(About this task)
Using the records that appear below, write out exactly the lines from the one with "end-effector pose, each" through the one with "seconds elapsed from", keeping both end lines.

(Data excerpts)
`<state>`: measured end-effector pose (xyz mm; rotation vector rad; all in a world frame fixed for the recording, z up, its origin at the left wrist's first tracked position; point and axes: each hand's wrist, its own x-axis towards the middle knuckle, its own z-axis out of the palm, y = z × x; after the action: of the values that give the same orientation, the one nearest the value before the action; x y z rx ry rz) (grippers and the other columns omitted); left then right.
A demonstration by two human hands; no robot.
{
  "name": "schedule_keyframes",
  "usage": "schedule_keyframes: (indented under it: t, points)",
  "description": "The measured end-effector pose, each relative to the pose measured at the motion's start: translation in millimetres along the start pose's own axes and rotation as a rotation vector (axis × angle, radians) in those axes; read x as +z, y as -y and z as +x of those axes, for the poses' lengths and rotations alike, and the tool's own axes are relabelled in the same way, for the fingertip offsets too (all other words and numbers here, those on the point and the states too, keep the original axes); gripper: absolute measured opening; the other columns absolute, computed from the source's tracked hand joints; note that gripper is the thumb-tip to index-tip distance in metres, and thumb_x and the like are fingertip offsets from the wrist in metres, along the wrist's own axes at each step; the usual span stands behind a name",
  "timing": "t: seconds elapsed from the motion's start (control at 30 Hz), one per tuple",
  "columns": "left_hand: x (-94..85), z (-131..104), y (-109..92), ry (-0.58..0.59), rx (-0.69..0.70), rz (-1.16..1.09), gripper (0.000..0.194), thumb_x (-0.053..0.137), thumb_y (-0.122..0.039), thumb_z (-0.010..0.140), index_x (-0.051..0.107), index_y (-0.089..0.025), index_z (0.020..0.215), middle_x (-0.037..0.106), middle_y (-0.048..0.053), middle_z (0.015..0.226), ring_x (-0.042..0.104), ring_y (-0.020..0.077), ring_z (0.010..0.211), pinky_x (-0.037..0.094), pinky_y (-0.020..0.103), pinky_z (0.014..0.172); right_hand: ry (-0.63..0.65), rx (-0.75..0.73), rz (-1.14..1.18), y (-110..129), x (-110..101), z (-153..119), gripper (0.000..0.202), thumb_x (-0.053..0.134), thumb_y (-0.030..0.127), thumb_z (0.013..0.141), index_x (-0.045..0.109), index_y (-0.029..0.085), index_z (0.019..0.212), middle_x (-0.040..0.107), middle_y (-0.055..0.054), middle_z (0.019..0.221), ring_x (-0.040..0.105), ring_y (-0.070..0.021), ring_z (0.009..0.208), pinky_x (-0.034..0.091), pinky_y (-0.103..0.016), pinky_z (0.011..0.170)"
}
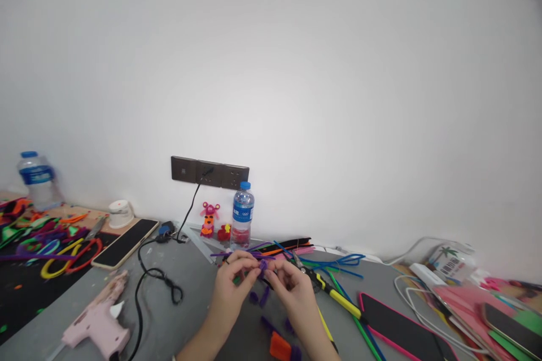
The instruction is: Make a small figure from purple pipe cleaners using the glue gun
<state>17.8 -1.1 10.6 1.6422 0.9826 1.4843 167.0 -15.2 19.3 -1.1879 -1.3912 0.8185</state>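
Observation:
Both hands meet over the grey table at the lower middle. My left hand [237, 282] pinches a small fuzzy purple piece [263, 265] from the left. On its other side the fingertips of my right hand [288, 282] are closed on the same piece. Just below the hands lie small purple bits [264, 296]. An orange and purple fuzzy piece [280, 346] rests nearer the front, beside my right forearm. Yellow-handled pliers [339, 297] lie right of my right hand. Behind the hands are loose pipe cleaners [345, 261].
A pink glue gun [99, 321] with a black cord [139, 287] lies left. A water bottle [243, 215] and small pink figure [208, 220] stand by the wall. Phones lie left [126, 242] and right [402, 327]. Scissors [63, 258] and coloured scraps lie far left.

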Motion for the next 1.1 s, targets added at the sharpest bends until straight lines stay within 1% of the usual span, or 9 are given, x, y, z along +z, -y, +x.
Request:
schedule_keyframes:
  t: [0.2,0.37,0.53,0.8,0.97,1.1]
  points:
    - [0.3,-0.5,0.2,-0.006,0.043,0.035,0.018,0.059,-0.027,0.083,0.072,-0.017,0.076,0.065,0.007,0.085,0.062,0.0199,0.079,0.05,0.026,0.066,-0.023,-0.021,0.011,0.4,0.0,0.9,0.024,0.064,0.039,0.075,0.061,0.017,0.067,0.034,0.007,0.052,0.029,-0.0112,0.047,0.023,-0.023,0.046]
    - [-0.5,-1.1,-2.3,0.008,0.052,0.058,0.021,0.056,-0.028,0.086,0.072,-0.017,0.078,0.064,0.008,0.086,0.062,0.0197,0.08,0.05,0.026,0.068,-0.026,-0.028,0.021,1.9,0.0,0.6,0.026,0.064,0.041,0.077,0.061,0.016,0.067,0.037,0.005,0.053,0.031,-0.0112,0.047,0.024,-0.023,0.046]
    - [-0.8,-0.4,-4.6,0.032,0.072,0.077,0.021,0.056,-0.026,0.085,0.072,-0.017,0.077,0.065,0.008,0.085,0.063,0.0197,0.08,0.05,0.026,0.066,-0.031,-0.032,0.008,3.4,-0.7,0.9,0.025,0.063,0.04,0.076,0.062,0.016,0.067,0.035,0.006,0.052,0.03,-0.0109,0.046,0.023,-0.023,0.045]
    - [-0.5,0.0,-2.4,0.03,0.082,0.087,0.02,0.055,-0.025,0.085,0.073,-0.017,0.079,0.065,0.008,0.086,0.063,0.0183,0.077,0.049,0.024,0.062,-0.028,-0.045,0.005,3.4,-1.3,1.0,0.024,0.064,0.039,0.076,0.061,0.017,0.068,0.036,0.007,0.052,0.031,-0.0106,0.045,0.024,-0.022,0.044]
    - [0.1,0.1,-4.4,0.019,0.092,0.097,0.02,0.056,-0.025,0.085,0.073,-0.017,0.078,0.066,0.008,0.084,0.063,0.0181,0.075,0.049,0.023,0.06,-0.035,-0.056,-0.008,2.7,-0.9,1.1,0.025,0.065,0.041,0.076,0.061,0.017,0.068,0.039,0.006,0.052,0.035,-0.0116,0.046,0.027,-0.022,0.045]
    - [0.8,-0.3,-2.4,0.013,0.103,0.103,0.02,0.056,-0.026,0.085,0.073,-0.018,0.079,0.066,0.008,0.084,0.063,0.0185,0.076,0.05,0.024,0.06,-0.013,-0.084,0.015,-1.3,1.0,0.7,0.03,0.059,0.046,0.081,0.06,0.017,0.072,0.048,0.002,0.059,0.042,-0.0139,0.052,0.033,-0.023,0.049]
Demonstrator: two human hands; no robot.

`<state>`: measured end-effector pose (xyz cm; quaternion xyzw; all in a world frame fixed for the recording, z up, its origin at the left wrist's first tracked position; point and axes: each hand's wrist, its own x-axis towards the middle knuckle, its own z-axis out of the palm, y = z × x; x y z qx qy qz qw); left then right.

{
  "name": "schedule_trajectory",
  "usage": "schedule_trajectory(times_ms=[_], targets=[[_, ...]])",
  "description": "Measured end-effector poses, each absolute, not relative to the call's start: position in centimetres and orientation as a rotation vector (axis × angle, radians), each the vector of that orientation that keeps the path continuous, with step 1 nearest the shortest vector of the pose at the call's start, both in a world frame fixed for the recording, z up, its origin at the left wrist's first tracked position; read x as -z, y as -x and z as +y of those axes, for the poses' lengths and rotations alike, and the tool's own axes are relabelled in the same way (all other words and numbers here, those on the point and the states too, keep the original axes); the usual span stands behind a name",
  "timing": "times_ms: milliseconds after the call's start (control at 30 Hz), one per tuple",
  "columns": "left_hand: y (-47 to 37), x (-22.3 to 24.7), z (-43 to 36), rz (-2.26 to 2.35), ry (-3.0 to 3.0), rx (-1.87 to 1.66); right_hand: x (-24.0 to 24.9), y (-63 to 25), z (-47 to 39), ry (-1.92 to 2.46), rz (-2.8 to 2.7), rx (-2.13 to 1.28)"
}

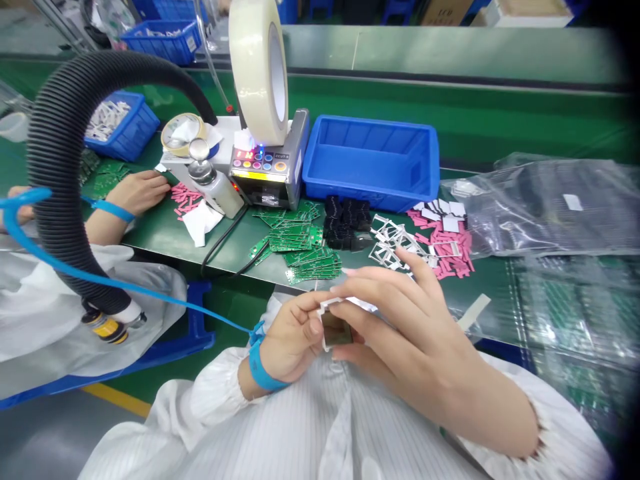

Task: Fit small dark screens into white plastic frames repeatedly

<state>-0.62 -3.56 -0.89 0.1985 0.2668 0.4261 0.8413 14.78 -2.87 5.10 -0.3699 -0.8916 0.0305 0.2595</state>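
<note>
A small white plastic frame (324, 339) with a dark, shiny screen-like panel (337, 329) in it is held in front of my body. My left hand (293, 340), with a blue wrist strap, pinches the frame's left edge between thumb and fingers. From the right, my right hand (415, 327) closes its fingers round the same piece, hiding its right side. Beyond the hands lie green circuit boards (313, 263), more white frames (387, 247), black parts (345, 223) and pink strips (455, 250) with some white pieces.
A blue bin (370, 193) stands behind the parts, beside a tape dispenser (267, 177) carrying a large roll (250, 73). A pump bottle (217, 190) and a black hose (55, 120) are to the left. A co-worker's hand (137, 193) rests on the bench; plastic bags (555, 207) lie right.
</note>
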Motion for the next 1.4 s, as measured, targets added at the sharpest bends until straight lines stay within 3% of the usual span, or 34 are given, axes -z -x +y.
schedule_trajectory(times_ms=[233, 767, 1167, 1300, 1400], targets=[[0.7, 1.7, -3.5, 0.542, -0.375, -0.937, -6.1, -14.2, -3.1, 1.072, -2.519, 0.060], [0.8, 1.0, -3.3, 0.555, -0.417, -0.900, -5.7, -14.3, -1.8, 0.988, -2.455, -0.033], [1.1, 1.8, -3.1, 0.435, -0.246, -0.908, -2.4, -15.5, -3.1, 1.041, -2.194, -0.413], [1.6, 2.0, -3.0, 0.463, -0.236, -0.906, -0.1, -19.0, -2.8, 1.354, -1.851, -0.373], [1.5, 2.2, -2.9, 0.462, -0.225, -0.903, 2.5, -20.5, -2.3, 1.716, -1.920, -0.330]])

(Answer)
  "description": "The measured end-effector pose, each relative to the pose measured at the motion's start: translation in millimetres along the start pose's own axes and rotation as a rotation vector (axis × angle, radians) in those axes; read x as +z, y as -y and z as +x of those axes, for the poses' lengths and rotations alike, and the tool's own axes are relabelled in the same way, for the fingertip offsets too (all other words and numbers here, those on the point and the states too, keep the original axes); gripper: absolute measured opening; the other columns absolute, computed from the source's tracked hand joints; note that gripper is the thumb-tip to index-tip distance in metres, and thumb_x and the like are fingertip offsets from the wrist in metres, along the wrist's own axes at each step; the usual span stands behind a name",
  "timing": "t: seconds elapsed from the motion's start (control at 30 Hz), one per tuple",

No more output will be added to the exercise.